Books: Interview: Anneliese Mackintosh
Anneliese Mackintosh’s debut novel, So Happy It Hurts, is set to enhance her reputation as one of the UK’s most original, daring and powerful writers. Joe Melia meets the newly-Bristol-based author.
Were you taken by surprise with the success of your first book, Any Other Mouth?
Definitely! The book was a strange beast – a memoir/short story/novel hybrid – and I felt very lucky that so many readers connected with my own, very personal narrative, told in such an unusual way. And I was thrilled to win the Green Carnation Prize!
How did its success affect your writing?
Reviews of Any Other Mouth were extremely polarised – it was described by someone as a ‘Marmite book’ – but the good and bad things people said about it didn’t affect my writing too much. I think it was actually my sense of self that I had to renegotiate. To try to remember that the book is not me; I am not the book.
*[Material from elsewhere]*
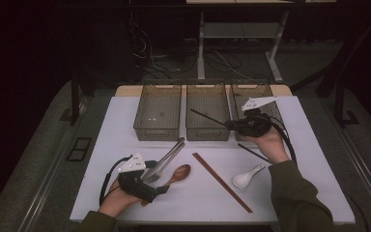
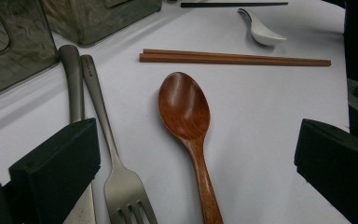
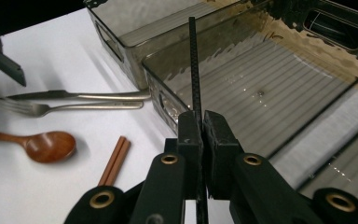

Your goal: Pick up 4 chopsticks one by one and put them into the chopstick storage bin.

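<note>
From the high view, the right gripper (image 1: 232, 124) pinches a black chopstick (image 1: 207, 117) over the middle bin (image 1: 207, 112), with a second black chopstick (image 1: 253, 152) lying on the table (image 1: 309, 145) near that hand. The left gripper (image 1: 162, 189) hovers at the near left by the wooden spoon (image 1: 178, 174). In the left gripper view its jaws stand wide apart, holding nothing — the spoon (image 2: 186, 121) lies between them, a fork (image 2: 116, 172) just left. In the right gripper view the jaws are closed tight on the chopstick (image 3: 194, 65), which points up over the bin (image 3: 261, 93).
</note>
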A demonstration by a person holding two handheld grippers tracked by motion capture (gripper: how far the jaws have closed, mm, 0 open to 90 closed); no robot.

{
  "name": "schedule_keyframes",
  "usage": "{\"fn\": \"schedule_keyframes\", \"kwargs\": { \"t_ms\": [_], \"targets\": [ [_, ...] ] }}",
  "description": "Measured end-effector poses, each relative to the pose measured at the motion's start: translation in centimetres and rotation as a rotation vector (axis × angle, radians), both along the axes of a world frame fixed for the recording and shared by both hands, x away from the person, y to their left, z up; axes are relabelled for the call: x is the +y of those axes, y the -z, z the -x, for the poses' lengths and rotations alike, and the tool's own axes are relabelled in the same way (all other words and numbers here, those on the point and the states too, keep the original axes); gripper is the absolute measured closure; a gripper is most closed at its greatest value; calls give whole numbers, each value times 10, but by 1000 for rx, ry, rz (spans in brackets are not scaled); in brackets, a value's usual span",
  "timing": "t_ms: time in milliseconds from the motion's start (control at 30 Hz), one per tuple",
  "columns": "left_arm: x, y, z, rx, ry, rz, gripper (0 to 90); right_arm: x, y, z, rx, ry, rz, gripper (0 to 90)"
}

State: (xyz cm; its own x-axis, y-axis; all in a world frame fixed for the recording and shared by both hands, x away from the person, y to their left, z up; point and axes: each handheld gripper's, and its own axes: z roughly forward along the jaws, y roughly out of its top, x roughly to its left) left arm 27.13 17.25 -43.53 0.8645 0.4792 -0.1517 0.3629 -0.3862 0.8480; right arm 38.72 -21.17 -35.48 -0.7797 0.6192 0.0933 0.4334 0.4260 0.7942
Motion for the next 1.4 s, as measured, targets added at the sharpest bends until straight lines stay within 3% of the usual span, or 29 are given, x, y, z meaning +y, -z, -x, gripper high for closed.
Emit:
{"fn": "schedule_keyframes", "kwargs": {
  "t_ms": [767, 1400],
  "targets": [
    [-1, 0, 1, -3, 2, 4, 0, 68, -6, -37, 21, 12, 9, 856],
    [-1, -1, 1, -9, 9, 4, 0, 133, -2, -71, 38, 19, 56, 856]
  ]
}}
Praise and criticism of it are not the same as praise and criticism of me.
The profile that the book’s success gave me as a writer helped me on practical levels: I found an agent and I got an Arts Council grant to write So Happy It Hurts.
The main influence Any Other Mouth has had on my writing is that I’ve started to write much happier stuff since its publication! Any Other Mouth was traumatic, difficult, and extremely, perhaps excessively, intimate. So Happy It Hurts looks at how to move on from past trauma, and not become caught up in the drama of everyday life. This is something I’ve had to learn myself in recent years.
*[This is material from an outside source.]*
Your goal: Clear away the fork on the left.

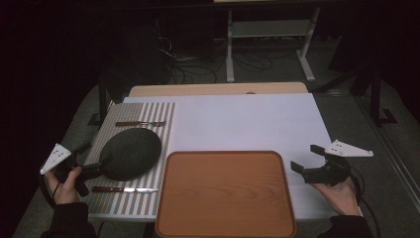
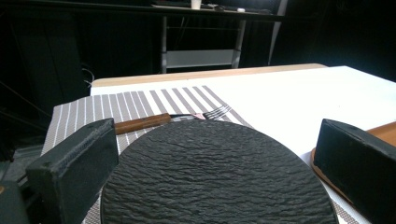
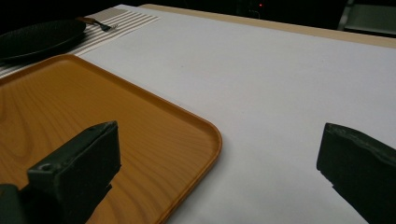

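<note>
A dark round plate [image 1: 131, 152] with a rough slate-like face lies flat on a striped placemat [image 1: 166, 116] at the table's left. A fork [image 1: 140, 123] with a wooden handle lies beyond it, and a knife [image 1: 124, 189] lies on its near side. My left gripper [image 1: 89, 161] is at the plate's left rim and open. In the left gripper view the plate [image 2: 215, 172] reaches in between the spread jaws of the left gripper [image 2: 215, 140]. My right gripper [image 1: 307, 158] stands open over the white table cover, just right of a wooden tray [image 1: 225, 191], holding nothing.
The tray [image 3: 93, 116] takes up the front middle of the table and overhangs its near edge. The white cover [image 1: 247, 124] stretches behind it to a bare wooden strip. Beyond the table the floor is dark, with cables and a white metal frame [image 1: 270, 29].
</note>
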A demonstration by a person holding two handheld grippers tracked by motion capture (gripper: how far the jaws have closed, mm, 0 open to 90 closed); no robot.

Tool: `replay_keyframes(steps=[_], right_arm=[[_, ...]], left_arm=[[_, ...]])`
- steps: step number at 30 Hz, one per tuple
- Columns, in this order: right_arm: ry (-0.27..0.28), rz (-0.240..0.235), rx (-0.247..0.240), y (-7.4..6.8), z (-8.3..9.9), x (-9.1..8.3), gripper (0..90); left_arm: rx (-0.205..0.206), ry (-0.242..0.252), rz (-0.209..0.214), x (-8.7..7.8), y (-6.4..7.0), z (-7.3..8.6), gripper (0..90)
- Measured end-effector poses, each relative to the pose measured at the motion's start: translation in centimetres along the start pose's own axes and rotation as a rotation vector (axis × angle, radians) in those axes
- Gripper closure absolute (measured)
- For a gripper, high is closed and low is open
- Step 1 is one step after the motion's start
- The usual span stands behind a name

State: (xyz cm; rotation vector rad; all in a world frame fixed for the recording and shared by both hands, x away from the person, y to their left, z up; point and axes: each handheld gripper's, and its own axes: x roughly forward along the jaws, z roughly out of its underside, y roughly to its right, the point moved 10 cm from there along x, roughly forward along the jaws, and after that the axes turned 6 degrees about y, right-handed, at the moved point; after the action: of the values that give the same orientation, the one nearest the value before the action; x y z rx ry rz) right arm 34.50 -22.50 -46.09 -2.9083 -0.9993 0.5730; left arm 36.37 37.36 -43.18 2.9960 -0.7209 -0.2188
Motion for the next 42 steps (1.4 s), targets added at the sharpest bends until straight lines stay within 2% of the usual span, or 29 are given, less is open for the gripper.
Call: replay_keyframes(steps=[8, 15, 18, 23, 27, 31, 42], right_arm=[[-0.006, -0.005, -0.003, -0.2, 0.1, 0.0, 0.0], [-0.025, -0.015, -0.022, -0.6, 0.3, 0.3, 0.0], [-0.028, -0.021, -0.031, -1.0, 0.3, 0.4, 0.0], [-0.033, -0.019, -0.024, -0.9, 0.5, 0.3, 0.0], [-0.030, -0.018, -0.019, -0.9, 0.5, 0.2, 0.0], [-0.040, -0.022, -0.035, -1.1, 0.7, 0.3, 0.0], [-0.052, -0.022, -0.045, -1.2, 0.9, 0.4, 0.0]], left_arm=[[-0.003, 0.001, -0.003, -0.1, -0.1, 0.0, 0.0], [0.002, -0.021, -0.013, -0.1, 0.1, 0.4, 0.0], [0.027, -0.039, -0.010, 0.0, 0.3, 0.3, 0.0], [0.020, -0.057, -0.007, 0.2, 0.4, 0.5, 0.0], [0.037, -0.074, 0.003, 0.2, 0.5, 0.6, 0.0], [0.057, -0.090, 0.013, -0.1, 0.5, 0.4, 0.0], [0.084, -0.109, 0.026, -0.3, 0.2, -0.4, 0.0]])
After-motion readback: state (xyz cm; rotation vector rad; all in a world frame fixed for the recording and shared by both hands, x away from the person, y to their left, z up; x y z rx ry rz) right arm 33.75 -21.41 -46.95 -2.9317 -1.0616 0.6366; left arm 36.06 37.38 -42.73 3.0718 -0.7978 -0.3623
The main character in So Happy It Hurts, Ottila, says: “my goal: simpering, gurning, throbbing, exquisite happiness”. Do you think that it’s possible to find complete happiness, and did writing the book change your mind about that?
When I was at my lowest, in the years leading up to and following my dad’s death, I was desperate to be happy. So much so, that I tried to push my sadness deep inside myself. I felt ashamed of it, like being sad was self-indulgent, something to feel guilty about. Other people were going through far tougher things than I was.
It wasn’t until I learnt the art of how to be sad that I began to find happiness. And now I see happiness for what it is: a fluid, messy, ever-changing state of being. There is no such thing as pure, unadulterated happiness. It’s always tinged with something else, and that’s part of what makes it so beautiful. To be healthy, empathetic, humans, questioning ourselves and our place in the universe, we need all the emotions, and should celebrate them all. Writing Ottila’s story in So Happy It Hurts helped me to come to that conclusion.
The layout of So Happy It Hurts is very original with text messages, Snapchat posts, tattoos, emails, receipts etc. Was the idea for this scrapbook style there before you started the book or did it develop as you wrote?
The original idea for the novel was actually quite different. I wanted to write the whole thing in the future tense. It was going to be a series of Ottila’s wishes and dreams, changing over the course of a year. Turns out it’s very difficult to pull off the future tense over a sustained period! The scrapbook style of So Happy It Hurts was the result of a lot of failed experiments. It started to happen by accident, and then it became essential and addictive.
The style also reflects how we live. How well do you think fiction reflects modern life?
Both poorly and perfectly! Fiction is a clipped, polished, idealised, exaggerated and corroded version of real life. But something about that fabricated version often feels more real than life itself, like there’s alchemy that happens within good writing that imbues it with a deeper truth than we could ever communicate outside of a book’s pages.
As for how well fiction reflects modern life, it depends on the book. Some books are so full of references to cutting-edge technology that they go out-of-date before they are even published. Other poems, novels, stories and plays that have been around for ages still feel relevant today. That’s part of the reason that great writers like Proust and Flaubert and Woolf and Austen (and countless others) still feel so fresh, like they have important lessons to teach us about ourselves, even now.
You’ve lived in various places and recently moved to Bristol. How does moving and settling in to a new community affect your work?
Before Bristol, I lived in Cornwall, which has become the setting for my new novel-in-progress, Venus on Mars. Before that, I was in Manchester, where So Happy It Hurts is set. Bristol will no doubt be the setting for my next novel, then I’ll have to move again. (Not really! I love it here and want to stay.)
The people I meet and things I see have a huge influence on my writing. I’m a magpie, stealing roughly 70% of everything that glitters around me. The writing communities in various places have a big impact too. In Manchester, I performed my work at local reading nights; Bad Language was a favourite. I’ve been seeking out the many, varied literary nights here in Bristol, and hope to perform at some of them regularly, for the support networks and inspiration they provide. That’s one of the downsides to frequent house moves. Those networks are much harder to stay a part of, and a sense of loneliness and isolation has begun feeding into my work lately. Hopefully after a few more months in Bristol that’ll all change!
Anneliese’s debut novel, So Happy It Hurts (Jonathan Cape £14.99) is published on July 27.